--- AIM OF THE TASK ---
Write out the entries below once more, exactly.

--- PROVIDED RECORDS ---
──────────

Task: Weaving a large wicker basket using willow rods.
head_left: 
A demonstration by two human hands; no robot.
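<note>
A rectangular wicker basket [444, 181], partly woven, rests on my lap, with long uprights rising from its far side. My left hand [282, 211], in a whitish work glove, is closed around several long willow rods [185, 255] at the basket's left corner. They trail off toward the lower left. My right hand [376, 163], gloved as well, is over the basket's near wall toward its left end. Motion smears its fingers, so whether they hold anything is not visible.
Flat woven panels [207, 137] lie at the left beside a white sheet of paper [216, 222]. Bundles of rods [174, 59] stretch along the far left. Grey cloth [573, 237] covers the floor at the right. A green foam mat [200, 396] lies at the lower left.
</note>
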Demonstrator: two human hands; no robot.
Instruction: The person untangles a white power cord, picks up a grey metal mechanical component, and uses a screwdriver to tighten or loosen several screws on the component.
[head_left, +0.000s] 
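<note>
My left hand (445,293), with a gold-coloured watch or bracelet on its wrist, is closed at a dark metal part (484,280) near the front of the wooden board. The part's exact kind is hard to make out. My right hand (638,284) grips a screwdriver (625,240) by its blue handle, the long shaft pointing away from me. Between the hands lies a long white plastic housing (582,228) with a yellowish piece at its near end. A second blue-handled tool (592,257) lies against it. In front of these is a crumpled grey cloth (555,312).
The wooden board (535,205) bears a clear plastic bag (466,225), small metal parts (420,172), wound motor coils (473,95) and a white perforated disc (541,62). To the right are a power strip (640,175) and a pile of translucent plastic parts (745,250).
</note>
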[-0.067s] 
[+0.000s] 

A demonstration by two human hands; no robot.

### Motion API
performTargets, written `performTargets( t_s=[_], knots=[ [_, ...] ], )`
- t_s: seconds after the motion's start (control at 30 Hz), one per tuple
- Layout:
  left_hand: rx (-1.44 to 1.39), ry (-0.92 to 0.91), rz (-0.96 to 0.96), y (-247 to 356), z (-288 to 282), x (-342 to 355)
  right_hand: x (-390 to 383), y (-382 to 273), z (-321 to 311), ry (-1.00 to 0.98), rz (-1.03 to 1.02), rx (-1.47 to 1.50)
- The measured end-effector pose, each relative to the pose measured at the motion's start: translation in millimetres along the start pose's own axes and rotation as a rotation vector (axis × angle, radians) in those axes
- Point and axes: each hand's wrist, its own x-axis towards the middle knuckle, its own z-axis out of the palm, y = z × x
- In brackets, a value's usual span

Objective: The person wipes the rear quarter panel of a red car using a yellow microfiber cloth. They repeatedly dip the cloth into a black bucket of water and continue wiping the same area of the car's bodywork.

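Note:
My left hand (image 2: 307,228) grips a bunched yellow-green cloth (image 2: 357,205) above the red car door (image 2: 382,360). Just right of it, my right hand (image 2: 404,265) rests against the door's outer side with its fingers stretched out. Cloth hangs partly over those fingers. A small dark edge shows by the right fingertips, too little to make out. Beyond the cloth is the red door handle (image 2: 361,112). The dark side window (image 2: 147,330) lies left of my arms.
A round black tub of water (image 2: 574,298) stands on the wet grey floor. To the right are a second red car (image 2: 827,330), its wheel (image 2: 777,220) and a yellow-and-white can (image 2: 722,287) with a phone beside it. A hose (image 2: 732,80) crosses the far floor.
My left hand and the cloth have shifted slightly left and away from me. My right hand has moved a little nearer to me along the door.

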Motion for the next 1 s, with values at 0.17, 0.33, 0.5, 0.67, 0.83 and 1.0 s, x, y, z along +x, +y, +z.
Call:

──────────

--- SOLUTION FOR THIS EXERCISE ---
Task: Weaving a large wicker basket using willow rods.
head_left: 
A demonstration by two human hands; no robot.
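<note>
A rectangular wicker basket [444, 181], partly woven, rests on my lap, with long uprights rising from its far side. My left hand [282, 211], in a whitish work glove, is closed around several long willow rods [185, 255] at the basket's left corner. They trail off toward the lower left. My right hand [376, 163], gloved as well, is over the basket's near wall toward its left end. Motion smears its fingers, so whether they hold anything is not visible.
Flat woven panels [207, 137] lie at the left beside a white sheet of paper [216, 222]. Bundles of rods [174, 59] stretch along the far left. Grey cloth [573, 237] covers the floor at the right. A green foam mat [200, 396] lies at the lower left.
</note>
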Demonstrator: two human hands; no robot.
Instruction: The person untangles a white power cord, picks up a grey metal mechanical component, and uses a screwdriver to tighten or loosen several screws on the component.
[head_left, +0.000s] 
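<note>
My left hand (445,293), with a gold-coloured watch or bracelet on its wrist, is closed at a dark metal part (484,280) near the front of the wooden board. The part's exact kind is hard to make out. My right hand (638,284) grips a screwdriver (625,240) by its blue handle, the long shaft pointing away from me. Between the hands lies a long white plastic housing (582,228) with a yellowish piece at its near end. A second blue-handled tool (592,257) lies against it. In front of these is a crumpled grey cloth (555,312).
The wooden board (535,205) bears a clear plastic bag (466,225), small metal parts (420,172), wound motor coils (473,95) and a white perforated disc (541,62). To the right are a power strip (640,175) and a pile of translucent plastic parts (745,250).
</note>
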[-0.067s] 
[+0.000s] 

A demonstration by two human hands; no robot.

### Motion API
performTargets, written `performTargets( t_s=[_], knots=[ [_, ...] ], )`
- t_s: seconds after the motion's start (control at 30 Hz), one per tuple
- Layout:
  left_hand: rx (-1.44 to 1.39), ry (-0.92 to 0.91), rz (-0.96 to 0.96), y (-247 to 356), z (-288 to 282), x (-342 to 355)
  right_hand: x (-390 to 383), y (-382 to 273), z (-321 to 311), ry (-1.00 to 0.98), rz (-1.03 to 1.02), rx (-1.47 to 1.50)
- The measured end-effector pose, each relative to the pose measured at the motion's start: translation in millimetres along the start pose's own axes and rotation as a rotation vector (axis × angle, radians) in those axes
- Point and axes: each hand's wrist, its own x-axis towards the middle knuckle, its own z-axis out of the palm, y = z × x
- In brackets, a value's usual span

Objective: The person wipes the rear quarter panel of a red car using a yellow microfiber cloth. They repeatedly dip the cloth into a black bucket of water and continue wiping the same area of the car's bodywork.

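Note:
My left hand (image 2: 307,228) grips a bunched yellow-green cloth (image 2: 357,205) above the red car door (image 2: 382,360). Just right of it, my right hand (image 2: 404,265) rests against the door's outer side with its fingers stretched out. Cloth hangs partly over those fingers. A small dark edge shows by the right fingertips, too little to make out. Beyond the cloth is the red door handle (image 2: 361,112). The dark side window (image 2: 147,330) lies left of my arms.
A round black tub of water (image 2: 574,298) stands on the wet grey floor. To the right are a second red car (image 2: 827,330), its wheel (image 2: 777,220) and a yellow-and-white can (image 2: 722,287) with a phone beside it. A hose (image 2: 732,80) crosses the far floor.
My left hand and the cloth have shifted slightly left and away from me. My right hand has moved a little nearer to me along the door.
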
Motion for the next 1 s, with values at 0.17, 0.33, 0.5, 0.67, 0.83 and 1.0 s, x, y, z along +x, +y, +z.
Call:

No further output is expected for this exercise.